The original Unit Titles Act was introduced over 35 years ago, and while it serves well for smaller developments, the rules have created issues for large or complex developments, allowing owner conflicts to stall maintenance, or not being flexible enough when developers want to be innovative.  The new Act focuses on rules surrounding the management of the development.  The major changes include:

  • The Body corporate can make changes with only 75% vote (previously unanimous vote required).  The quorum threshold has also been reduced.
  • The Body corporate is now specifically in charge of common property and responsible for maintaining building elements and infrastructure (walls, roof, pipes, lifts, etc) that affect more than one unit.
  • The Body corporate can now invest outside of the development.
  • Maintenance plans are now compulsory, as are funds for operating expenses and maintenance.
  • “Layered developments” can be created by subdividing Principal units.
  • Unit entitlements are replaced by ownership interests and utility interests (allowing for cases where a unit doesn’t have to contribute to maintenance of infrastructure they don’t use).

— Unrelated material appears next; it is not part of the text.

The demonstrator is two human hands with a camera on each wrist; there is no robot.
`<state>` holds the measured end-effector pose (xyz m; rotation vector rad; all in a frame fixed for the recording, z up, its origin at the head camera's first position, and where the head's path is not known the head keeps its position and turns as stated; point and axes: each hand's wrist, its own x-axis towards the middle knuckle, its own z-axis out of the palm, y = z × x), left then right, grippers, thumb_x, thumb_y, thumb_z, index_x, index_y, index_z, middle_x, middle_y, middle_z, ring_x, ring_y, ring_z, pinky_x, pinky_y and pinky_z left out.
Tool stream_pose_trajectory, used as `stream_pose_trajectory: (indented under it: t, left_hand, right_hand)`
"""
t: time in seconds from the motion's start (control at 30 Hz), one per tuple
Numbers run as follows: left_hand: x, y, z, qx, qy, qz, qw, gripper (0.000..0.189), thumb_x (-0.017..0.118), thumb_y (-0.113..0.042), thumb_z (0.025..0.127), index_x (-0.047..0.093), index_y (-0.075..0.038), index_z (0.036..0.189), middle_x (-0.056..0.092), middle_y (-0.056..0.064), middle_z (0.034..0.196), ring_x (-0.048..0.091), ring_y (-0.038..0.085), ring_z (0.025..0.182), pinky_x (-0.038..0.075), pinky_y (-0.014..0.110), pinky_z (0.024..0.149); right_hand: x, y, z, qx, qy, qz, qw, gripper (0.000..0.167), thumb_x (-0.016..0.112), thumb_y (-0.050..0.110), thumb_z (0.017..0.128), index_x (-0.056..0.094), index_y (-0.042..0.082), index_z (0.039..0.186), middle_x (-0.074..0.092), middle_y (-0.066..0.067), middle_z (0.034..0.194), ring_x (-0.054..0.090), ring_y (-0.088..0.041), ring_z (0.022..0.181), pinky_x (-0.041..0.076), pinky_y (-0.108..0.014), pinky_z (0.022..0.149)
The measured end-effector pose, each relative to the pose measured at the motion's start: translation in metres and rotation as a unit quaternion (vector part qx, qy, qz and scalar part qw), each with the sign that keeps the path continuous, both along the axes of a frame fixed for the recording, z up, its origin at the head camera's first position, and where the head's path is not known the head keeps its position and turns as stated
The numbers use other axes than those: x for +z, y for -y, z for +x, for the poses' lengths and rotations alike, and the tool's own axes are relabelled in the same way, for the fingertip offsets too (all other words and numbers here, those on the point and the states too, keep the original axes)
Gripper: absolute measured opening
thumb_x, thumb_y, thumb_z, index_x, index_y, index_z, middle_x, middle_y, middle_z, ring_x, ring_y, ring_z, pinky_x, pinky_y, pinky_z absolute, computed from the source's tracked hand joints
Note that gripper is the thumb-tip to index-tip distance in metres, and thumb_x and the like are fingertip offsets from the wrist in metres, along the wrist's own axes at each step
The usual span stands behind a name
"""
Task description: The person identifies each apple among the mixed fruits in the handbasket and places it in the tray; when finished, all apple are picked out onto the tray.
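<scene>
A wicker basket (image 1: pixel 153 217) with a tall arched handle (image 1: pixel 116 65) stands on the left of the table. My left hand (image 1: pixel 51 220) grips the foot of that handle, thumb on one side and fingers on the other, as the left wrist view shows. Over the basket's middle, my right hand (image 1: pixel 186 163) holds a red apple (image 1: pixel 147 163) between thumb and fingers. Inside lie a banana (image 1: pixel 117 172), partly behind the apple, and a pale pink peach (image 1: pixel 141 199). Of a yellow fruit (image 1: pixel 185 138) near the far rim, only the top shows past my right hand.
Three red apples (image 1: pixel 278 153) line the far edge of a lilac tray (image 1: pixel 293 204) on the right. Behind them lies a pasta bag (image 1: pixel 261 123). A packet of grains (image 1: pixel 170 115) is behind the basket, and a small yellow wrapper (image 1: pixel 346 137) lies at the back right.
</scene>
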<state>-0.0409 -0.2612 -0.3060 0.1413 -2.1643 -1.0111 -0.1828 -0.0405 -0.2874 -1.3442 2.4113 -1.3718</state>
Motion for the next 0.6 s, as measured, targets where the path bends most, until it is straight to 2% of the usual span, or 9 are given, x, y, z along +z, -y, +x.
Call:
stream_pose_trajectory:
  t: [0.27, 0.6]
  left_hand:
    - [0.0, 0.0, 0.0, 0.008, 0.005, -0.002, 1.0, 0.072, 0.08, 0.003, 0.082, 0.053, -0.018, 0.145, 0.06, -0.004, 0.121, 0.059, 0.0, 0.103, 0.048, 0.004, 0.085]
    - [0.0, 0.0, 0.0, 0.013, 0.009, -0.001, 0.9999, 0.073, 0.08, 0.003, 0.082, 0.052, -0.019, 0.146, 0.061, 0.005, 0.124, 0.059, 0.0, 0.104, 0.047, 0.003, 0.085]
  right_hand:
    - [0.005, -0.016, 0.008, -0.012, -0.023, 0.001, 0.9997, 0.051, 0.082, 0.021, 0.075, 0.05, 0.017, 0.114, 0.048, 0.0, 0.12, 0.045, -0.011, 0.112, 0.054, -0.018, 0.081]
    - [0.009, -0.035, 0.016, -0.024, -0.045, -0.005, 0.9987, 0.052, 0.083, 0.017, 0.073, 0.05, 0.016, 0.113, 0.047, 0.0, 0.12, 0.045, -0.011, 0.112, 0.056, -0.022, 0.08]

Other changes include a disclosure regime requiring vendors to provide information to purchasers during the purchase process.

At the moment the Act has been passed by Parliament but is not in force as law while a set of supporting regulations are being finalised.  Once it comes into force there will be a 15 month transition period – after this all developments will be required to follow the new rules.

The new Act represents a maturing of the rules regarding development and management of a Unit Title development.  Some of the changes are quite substantial.  If you require more information contact Michael – michael@foxsurvey.co.nz.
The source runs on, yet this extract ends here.